À l’époque, les humains du Paléolithique étaient encore chasseurs-cueilleurs et il reste mystérieux de savoir à quoi servaient précisément les chiens. Les études ont toutefois révélé que ces canidés étaient nourris de la même manière que les humains, principalement avec du poisson, et étaient traités avec soin : les ossements ont été trouvés enfouis dans des sépultures humaines, précise l’Associated Press.

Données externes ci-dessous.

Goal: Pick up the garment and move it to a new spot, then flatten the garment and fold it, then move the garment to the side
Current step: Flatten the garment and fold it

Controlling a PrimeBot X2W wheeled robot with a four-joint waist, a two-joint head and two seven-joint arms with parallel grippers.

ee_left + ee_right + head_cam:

### Une domestication des chiens très ancienne

De plus, les ossements découverts sur les deux sites présentaient une proximité génétique notable, tandis que les communautés humaines étaient très diverses. Cela suggère que la diffusion des chiens dans cette région du monde remonte à une époque encore plus ancienne, probablement plusieurs milliers d’années avant.

Enfin, l’une des deux études a éclairci l’espèce à laquelle appartenait un des spécimens retrouvés. Jusqu’à présent, il n’était pas clair s’il s’agissait d’un loup gris, ancêtre du chien, ou d’un chien domestique. Les nouvelles techniques d’identification ADN ont permis de confirmer qu’il s’agissait bien d’un chien domestique.